What does RBC's recent historic issue of covered bonds mean? Lower funding costs for them which could be passed onto you as a borrower.
As I've noted in previous newsletters banks raise money in the bond markets in order to lend out money for mortgages. A recent article in Canadian Trends reported on the recent issuance of covered bonds by RBC on Sept. 12th. It's noteworthy because it was the world's first SEC-registered bond, meaning it could be purchased by U.S. investors for the first time. This enormous group of buyers makes bonds easier to trade and less expensive to issue. Why might this matter to you. It will lower RBC's funding costs that could possibly be passed on to us borrowers.
Some "Covered Bond" facts:
- RBC’s new covered bonds are “AAA,” the best rating a bond can get.
- Demand was high: Investors lined up for $5 billion worth, but RBC was selling just $2.5 billion.
- Its 5-year covered bonds sold for an impressively low yield of 1.20% (just 51 basis points above “risk-free” 5-year U.S. Treasuries).
- Most covered bonds are sold privately to big institutional investors (i.e., via “private placements”).
- A reported 180-200 investors bought into this latest deal, versus normal covered bond issuances which draw about 50 or so.
- Canadian banks are allowed to issue covered bonds equalling up to 4% of their assets.
- RBC reportedly worked about two years to get the SEC’s blessing for its new covered bonds.
- Of the 110,698 mortgages used as collateral in RBC’s covered bond program as of August 31:
The average drawn loan-to-value was 61.46%.

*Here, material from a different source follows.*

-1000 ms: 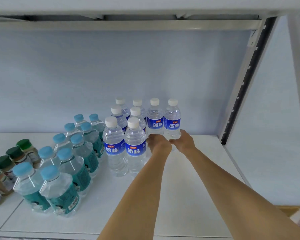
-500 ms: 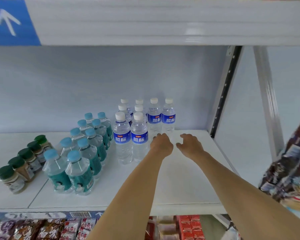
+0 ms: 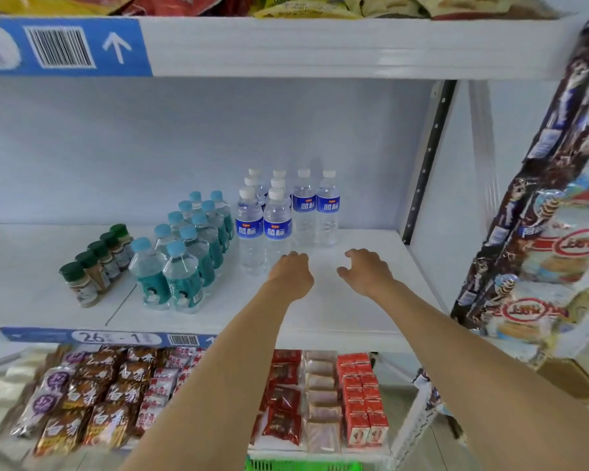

Only 3.7% had non-prime credit scores (i.e., scores under 600).
59.76% had fixed rates. The rest were variable.
Below is the last part of the article from Canadian Mortgage Trends:
- On a fair value basis, RBC’s SEC-registered covered bonds have traded less than 5 bps above traditional covered bonds (which rely on mortgage collateral insured by CMHC). That’s a surprisingly tight spread given that insured mortgages entail less risk.)
- According to a dealer source, RBC paid about a quarter percentage point less than it would have paid to issue regular bonds (a.k.a. subordinated debt). That saves it almost $30 million on a $2.5 billion 5-year issue.
- Funding through Canada Mortgage Bonds (CMBs) is still cheaper than covereds, but banks are limited to how many CMBs they can issue.
- RBC can reportedly issue an additional $9.5 billion more worth of U.S. covered bonds with its current SEC approval (“shelf registration”).
- Roughly 14% of RBC's outstanding uninsured mortgages are used as collateral in its covered bond program according to Q3 2012 DBRS data.
- No covered bond has ever defaulted.